The MUSTRAD pages also allow us to trace three union songs sung by Pardon to a printed collected of such songs which his uncle owned.

If we discount fragments, it appears that Walter sang 182 songs.

If we accept whatever definition of 'folk' Pardon was working with when he and Jim drew up a list of Pardon songs that were not folk, and subtract the three from the book of union songs, that would leave about 139 that might be 'folk songs'. But of course this method is flawed.

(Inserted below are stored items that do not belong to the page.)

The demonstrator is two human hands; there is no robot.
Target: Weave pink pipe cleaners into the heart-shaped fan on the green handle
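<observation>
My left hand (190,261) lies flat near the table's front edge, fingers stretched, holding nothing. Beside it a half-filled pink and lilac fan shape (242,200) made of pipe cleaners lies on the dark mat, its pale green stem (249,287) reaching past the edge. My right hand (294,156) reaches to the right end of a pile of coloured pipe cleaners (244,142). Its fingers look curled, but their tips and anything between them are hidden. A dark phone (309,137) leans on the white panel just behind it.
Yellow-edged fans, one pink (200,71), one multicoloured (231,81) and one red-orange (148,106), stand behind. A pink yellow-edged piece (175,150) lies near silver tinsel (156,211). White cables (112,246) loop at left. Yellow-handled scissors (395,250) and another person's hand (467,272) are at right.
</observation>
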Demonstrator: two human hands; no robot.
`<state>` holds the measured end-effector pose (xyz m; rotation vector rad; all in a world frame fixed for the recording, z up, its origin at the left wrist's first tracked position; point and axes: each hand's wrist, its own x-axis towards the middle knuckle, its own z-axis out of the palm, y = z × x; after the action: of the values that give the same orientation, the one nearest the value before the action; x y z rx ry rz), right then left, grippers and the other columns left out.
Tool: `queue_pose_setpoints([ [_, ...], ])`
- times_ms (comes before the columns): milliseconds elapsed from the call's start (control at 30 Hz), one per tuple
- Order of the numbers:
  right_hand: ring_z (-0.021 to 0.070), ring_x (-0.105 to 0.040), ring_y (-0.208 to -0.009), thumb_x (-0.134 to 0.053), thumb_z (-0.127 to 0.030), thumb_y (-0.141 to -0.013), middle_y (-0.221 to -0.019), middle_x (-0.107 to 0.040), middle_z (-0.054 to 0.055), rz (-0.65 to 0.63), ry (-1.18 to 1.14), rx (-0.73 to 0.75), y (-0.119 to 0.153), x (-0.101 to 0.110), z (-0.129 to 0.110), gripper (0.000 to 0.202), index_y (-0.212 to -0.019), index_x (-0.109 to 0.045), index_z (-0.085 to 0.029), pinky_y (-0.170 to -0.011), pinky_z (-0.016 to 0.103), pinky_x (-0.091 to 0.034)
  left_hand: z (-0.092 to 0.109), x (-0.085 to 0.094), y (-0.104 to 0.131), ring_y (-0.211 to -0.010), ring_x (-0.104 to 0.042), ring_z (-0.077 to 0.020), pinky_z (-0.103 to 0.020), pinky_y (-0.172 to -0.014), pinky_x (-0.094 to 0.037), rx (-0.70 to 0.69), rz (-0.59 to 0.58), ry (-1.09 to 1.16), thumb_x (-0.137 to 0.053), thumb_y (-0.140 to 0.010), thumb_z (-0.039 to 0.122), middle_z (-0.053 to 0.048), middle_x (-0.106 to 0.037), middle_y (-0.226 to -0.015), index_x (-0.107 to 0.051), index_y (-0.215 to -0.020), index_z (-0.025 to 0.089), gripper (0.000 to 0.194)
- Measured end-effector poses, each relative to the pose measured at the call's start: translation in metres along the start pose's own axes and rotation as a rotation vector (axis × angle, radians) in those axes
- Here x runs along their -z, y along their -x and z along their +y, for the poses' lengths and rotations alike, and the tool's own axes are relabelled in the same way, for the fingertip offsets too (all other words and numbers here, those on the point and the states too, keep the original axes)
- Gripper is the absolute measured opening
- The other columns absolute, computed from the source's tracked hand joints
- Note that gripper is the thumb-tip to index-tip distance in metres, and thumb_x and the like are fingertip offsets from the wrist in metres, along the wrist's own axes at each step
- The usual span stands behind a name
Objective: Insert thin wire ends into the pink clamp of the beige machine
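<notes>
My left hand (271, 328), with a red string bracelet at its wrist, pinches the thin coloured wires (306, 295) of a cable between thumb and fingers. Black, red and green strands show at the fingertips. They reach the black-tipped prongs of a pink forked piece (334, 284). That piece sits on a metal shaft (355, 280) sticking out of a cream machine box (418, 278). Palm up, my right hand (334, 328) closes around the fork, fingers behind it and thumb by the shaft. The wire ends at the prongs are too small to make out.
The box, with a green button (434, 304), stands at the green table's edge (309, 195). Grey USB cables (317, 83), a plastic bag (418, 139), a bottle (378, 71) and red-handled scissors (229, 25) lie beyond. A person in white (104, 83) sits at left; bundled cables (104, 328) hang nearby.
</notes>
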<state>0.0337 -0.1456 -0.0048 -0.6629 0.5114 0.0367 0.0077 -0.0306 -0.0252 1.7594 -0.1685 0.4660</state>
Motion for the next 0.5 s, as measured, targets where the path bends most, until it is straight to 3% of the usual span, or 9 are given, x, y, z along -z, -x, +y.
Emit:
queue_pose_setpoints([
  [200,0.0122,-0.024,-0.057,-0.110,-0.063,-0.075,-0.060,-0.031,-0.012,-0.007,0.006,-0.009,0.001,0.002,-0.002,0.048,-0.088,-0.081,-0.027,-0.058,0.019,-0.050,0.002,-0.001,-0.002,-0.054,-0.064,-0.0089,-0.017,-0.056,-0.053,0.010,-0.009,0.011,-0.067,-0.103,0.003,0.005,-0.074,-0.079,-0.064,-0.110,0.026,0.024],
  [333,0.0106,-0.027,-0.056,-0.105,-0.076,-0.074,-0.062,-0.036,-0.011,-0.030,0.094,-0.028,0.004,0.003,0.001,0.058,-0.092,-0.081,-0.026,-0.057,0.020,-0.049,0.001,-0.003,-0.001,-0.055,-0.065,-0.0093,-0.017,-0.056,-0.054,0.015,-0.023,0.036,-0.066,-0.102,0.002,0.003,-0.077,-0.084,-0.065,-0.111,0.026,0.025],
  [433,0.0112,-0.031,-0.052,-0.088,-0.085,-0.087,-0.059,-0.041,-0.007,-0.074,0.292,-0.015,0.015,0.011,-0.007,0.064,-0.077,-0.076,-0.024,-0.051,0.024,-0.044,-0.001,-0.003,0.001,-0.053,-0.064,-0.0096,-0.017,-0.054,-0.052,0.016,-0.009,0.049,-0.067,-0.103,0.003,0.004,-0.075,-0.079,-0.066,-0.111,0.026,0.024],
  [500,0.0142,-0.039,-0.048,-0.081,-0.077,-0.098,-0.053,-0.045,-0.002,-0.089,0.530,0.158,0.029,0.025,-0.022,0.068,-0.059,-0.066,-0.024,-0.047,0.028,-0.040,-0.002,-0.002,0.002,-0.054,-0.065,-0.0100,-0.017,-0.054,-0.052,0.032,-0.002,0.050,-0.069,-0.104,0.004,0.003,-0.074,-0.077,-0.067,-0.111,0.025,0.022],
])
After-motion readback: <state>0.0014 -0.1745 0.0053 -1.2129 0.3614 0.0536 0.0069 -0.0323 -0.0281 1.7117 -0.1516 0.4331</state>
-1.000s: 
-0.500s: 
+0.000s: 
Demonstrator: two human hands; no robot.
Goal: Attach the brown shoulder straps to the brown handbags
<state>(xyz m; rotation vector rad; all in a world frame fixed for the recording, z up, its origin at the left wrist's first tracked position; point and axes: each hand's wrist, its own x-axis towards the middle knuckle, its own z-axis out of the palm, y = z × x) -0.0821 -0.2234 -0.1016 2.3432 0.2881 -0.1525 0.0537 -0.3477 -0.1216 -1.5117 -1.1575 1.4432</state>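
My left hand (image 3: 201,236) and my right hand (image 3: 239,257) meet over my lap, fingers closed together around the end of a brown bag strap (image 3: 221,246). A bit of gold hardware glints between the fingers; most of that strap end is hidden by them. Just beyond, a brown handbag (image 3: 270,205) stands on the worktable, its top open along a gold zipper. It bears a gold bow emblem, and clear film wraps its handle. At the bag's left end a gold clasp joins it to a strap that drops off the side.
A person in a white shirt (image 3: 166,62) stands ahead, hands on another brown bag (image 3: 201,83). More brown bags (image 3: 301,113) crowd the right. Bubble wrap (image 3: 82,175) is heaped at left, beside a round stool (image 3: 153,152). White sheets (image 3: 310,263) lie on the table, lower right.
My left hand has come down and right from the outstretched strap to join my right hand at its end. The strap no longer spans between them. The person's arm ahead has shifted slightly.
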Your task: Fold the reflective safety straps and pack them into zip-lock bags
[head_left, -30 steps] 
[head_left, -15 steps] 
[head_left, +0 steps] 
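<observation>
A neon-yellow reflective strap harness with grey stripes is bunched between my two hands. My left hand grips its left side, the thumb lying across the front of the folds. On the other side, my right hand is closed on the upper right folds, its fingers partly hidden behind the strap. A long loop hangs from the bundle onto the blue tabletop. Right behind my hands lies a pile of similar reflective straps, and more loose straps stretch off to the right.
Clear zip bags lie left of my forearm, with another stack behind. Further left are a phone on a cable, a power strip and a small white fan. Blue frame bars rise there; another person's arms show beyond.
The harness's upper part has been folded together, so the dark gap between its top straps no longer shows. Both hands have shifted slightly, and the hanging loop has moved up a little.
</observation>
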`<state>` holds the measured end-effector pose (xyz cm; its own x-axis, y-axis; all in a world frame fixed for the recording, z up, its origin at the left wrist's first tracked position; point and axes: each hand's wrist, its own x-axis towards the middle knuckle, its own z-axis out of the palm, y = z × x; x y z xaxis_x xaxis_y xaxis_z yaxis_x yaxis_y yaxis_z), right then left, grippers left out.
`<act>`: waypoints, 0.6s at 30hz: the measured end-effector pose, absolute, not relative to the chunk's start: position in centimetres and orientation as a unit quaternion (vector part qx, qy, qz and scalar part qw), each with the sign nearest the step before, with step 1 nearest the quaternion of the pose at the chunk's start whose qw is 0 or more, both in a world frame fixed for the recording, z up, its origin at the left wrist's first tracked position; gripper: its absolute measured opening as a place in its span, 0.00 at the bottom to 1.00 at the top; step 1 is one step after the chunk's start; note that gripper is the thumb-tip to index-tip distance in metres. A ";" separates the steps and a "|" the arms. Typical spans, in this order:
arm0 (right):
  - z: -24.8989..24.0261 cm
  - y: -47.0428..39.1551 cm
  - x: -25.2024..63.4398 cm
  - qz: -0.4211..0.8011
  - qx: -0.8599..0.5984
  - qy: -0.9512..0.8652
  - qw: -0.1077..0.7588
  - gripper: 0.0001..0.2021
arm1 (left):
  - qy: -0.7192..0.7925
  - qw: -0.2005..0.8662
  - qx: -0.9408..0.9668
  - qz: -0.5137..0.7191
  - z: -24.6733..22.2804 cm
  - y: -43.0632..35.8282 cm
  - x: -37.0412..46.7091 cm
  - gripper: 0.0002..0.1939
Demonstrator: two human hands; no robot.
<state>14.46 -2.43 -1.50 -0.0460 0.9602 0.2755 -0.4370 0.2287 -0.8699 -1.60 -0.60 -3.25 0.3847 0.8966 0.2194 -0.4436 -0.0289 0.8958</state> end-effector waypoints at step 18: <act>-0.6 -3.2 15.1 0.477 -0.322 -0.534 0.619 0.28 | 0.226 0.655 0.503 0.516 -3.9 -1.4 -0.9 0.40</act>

So many dodgy variables.

On Roud's definition, however, even the ones from broadsides would count as folk as they appear to have reached Pardon by a process of oral transmission over two generations, grandfather to uncle, uncle to Pardon.

Pardon was taken up by the folk revivalists, and even filmed, and I agree with the comments that he must have found the process strange.

Personally I find that when people start swearing in what appears to be a bad-tempered manner, or to post in red letters, I switch off ('Pardon' the electrical metaphor) and lose interest in what they have to say. Not my sort of red letter day. It just makes me tend to sympathise with whoever woulnd them up.